Perhaps I share the bigger responsibility in these very bad turns of happenings and events.... maybe I should take the full blame on me for all that happened, so that Selucas gets out of punishment, he is still so young and I as a parent and elder has raised him, so it must be that the root of the problem lies with me, his pivotal educator, the cornerstone of his upgrowning. 

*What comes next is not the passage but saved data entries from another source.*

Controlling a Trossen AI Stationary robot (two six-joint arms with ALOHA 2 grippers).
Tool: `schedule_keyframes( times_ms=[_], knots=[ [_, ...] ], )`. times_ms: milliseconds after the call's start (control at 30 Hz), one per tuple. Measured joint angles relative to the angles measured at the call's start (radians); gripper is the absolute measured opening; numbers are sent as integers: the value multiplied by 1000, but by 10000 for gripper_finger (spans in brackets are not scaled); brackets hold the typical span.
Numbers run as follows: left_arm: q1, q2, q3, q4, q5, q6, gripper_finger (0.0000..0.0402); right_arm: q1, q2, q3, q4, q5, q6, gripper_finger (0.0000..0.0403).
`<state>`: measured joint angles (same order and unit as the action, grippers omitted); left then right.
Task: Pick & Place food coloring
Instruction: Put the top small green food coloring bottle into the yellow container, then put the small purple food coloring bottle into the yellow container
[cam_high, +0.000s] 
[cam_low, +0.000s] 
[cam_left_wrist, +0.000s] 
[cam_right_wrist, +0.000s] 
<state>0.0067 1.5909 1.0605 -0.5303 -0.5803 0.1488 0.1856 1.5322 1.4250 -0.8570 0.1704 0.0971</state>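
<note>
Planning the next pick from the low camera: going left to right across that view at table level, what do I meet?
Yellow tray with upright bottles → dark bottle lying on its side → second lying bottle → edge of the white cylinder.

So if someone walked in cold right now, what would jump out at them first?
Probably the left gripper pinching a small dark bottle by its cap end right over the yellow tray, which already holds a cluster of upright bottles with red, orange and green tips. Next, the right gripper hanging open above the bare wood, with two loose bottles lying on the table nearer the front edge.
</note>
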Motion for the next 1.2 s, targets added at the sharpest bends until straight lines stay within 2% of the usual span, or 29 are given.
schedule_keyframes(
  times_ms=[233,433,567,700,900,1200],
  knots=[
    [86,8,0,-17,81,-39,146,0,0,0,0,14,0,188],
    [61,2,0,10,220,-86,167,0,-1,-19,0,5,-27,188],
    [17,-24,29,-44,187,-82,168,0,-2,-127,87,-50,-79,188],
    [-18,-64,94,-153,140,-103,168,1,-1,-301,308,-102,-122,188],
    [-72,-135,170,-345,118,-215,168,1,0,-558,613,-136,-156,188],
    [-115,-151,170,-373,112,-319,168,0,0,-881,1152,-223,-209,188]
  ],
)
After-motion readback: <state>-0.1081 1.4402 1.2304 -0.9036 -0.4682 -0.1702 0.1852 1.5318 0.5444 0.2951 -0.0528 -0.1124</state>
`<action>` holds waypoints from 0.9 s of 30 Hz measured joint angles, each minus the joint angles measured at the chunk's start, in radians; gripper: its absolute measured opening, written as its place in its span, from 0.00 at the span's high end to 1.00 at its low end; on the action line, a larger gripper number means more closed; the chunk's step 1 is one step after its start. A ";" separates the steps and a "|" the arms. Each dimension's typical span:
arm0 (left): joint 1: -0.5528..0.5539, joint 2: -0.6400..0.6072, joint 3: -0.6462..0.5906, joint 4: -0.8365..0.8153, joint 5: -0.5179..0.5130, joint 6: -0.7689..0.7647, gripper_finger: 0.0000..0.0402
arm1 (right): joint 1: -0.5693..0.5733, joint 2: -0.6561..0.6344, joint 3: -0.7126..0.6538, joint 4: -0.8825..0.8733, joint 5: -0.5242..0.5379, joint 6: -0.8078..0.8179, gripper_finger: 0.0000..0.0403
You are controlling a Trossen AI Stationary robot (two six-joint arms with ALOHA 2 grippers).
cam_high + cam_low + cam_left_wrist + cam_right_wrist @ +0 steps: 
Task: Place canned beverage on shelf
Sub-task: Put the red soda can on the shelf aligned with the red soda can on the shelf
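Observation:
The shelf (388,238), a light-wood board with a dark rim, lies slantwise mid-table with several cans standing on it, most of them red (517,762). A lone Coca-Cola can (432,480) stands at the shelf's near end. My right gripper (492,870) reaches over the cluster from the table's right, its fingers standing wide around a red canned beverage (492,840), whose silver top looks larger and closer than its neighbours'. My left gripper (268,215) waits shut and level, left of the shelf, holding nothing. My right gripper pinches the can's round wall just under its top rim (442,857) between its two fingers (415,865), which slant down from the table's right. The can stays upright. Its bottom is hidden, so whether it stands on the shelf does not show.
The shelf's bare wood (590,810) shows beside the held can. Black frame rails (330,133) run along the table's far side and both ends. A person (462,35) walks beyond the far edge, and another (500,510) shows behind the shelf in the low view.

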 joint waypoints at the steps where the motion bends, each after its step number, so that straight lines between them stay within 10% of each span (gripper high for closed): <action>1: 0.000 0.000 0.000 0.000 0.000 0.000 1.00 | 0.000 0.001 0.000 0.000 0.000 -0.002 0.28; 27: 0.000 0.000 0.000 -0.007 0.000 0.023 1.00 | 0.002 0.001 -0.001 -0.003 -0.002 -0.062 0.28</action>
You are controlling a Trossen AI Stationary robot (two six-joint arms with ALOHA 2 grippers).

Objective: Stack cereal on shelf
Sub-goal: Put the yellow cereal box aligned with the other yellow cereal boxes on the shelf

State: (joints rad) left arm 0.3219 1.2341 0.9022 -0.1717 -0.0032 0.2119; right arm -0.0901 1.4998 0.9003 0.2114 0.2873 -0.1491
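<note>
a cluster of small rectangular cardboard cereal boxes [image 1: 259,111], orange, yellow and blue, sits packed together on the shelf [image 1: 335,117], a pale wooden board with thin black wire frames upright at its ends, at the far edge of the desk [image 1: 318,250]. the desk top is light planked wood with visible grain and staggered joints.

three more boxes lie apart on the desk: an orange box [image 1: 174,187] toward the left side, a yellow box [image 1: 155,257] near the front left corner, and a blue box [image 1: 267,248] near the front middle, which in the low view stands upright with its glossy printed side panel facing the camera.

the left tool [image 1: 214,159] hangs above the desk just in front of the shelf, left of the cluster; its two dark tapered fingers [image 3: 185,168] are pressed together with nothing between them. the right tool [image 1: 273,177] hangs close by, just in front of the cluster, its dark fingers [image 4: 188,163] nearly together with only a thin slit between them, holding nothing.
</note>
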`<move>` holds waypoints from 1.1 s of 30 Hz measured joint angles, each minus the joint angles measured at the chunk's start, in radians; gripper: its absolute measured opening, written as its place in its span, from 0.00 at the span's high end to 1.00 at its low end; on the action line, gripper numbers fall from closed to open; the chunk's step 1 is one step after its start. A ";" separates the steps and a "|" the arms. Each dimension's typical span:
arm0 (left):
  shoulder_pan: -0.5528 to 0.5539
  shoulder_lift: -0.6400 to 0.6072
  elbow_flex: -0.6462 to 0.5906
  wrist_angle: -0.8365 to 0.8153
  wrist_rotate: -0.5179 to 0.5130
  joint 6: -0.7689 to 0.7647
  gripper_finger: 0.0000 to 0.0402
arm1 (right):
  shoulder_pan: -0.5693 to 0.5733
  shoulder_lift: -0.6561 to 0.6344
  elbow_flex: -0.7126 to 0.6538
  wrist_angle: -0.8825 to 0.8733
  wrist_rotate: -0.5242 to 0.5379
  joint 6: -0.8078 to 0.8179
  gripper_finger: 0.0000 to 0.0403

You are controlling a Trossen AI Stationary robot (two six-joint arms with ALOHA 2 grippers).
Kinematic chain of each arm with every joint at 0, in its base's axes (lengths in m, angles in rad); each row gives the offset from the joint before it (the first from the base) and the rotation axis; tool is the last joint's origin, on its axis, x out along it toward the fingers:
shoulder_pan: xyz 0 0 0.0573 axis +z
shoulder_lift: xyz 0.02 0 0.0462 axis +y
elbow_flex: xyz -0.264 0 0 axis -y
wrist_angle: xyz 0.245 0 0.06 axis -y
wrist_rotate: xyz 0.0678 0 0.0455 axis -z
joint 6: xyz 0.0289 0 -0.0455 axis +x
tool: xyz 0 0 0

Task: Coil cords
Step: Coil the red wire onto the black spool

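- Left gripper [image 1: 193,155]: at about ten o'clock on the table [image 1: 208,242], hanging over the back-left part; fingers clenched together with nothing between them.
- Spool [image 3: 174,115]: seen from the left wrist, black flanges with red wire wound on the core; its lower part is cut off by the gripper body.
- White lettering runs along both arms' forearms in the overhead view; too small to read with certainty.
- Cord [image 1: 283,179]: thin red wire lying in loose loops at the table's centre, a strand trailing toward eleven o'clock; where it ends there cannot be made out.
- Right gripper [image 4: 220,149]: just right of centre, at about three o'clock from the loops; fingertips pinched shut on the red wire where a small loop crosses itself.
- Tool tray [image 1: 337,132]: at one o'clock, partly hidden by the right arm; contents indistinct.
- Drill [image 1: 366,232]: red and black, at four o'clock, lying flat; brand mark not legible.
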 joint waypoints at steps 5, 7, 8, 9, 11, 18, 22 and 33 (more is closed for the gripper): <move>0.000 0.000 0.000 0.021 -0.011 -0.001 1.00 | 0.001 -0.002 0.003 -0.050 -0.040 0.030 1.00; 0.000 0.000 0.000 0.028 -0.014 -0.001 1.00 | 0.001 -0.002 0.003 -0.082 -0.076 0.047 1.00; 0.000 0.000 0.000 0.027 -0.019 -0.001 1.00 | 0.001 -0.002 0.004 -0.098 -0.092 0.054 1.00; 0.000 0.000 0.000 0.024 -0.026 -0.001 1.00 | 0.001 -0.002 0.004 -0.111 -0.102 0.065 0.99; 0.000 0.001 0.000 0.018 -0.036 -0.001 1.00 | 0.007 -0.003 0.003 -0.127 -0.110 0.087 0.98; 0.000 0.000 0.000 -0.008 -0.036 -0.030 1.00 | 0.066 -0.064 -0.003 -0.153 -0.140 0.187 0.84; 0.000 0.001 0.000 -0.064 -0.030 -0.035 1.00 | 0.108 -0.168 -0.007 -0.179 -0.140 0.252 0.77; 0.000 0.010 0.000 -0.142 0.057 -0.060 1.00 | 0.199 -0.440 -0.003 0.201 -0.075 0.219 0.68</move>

Even so.... the things he did are things that I and my husband really cannot recall on teaching him, his upbringing was not particularly strict, he enjoyed much freedom, and I never told him things about violence, in contrary I very much disliked anything about that subject, the books I bought for him, the movies we went to see together as a family and the toys I bought for him never had that theme, I avoided it in full conscious so as that he would not turn into one of those boys that are obsessed with everything that has to do with fighting, bloodshed and explosives. So as that he would not become one of those boys that is endlessly playing stupid wargames and shouting against screens and that sort of stuff. 

But here I am, and here I sit with an aching feeling of hopelessness twisting my reality upside down, resulting in this state of forlornness, a dark void has surrounded me and as of now I really do not know what action I should take, which direction I should go, because everything around me is now shrouded in darkness; my boy has become a criminal!